## YOUR TASK
Give the data again exactly, stopping after the "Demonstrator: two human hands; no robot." line.

## GIVEN INFORMATION
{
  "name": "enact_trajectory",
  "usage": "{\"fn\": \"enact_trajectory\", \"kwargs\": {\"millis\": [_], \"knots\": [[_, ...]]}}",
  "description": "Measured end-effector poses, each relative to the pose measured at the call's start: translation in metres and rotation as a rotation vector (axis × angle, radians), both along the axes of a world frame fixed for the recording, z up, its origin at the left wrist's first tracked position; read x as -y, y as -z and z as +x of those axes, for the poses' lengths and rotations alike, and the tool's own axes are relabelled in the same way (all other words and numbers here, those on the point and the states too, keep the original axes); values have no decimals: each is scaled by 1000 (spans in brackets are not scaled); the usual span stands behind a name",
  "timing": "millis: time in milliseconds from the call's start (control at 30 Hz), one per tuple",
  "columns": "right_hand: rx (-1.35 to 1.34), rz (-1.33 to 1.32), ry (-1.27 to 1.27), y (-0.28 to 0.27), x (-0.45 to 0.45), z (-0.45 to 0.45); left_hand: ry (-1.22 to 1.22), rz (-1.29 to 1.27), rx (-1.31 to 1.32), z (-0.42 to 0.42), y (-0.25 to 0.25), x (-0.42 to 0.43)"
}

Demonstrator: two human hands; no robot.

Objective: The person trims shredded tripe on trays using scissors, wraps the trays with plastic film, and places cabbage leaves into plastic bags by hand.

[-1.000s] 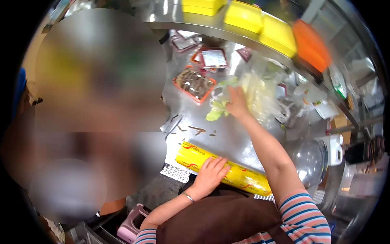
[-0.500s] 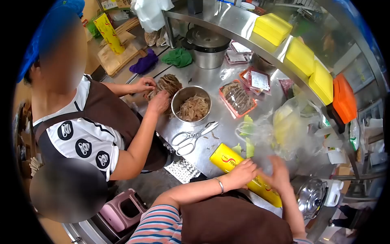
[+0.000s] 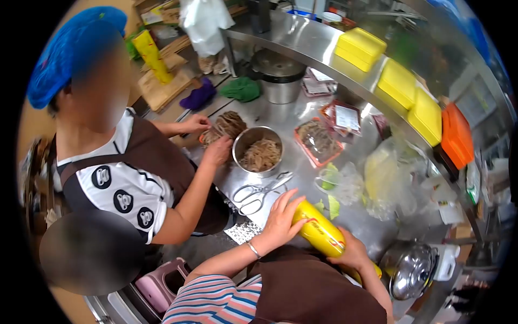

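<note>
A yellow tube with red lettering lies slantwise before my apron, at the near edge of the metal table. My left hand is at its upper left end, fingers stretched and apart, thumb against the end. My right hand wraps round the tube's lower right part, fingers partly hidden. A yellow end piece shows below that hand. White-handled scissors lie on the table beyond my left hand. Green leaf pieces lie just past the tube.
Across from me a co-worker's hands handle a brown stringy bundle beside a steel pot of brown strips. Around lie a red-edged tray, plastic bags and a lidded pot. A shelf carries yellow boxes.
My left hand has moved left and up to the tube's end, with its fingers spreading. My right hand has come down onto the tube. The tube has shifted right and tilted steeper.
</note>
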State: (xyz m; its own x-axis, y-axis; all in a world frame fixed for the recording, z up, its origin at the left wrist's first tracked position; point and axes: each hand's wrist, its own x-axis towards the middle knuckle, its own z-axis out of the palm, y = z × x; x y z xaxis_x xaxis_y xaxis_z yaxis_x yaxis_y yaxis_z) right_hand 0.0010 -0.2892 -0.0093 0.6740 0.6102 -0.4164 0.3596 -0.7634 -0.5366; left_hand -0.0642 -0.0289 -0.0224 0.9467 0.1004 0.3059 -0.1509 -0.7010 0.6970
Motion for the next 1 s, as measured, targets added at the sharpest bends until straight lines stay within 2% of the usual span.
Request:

## TASK RESPONSE
{
  "name": "enact_trajectory",
  "usage": "{\"fn\": \"enact_trajectory\", \"kwargs\": {\"millis\": [_], \"knots\": [[_, ...]]}}",
  "description": "Measured end-effector poses, each relative to the pose measured at the call's start: translation in metres and rotation as a rotation vector (axis × angle, radians), both along the axes of a world frame fixed for the recording, z up, its origin at the left wrist's first tracked position; read x as -y, y as -z and z as +x of those axes, for the poses' lengths and rotations alike, and the tool's own axes are relabelled in the same way (all other words and numbers here, those on the point and the states too, keep the original axes); values have no decimals: each is scaled by 1000 (spans in brackets are not scaled); the usual span stands behind a name",
  "timing": "millis: time in milliseconds from the call's start (control at 30 Hz), one per tuple",
  "columns": "right_hand: rx (-1.35 to 1.34), rz (-1.33 to 1.32), ry (-1.27 to 1.27), y (-0.28 to 0.27), x (-0.45 to 0.45), z (-0.45 to 0.45); left_hand: ry (-1.22 to 1.22), rz (-1.29 to 1.27), rx (-1.31 to 1.32), z (-0.42 to 0.42), y (-0.25 to 0.25), x (-0.42 to 0.43)"
}

Demonstrator: two human hands; no robot.

The reply is now complete.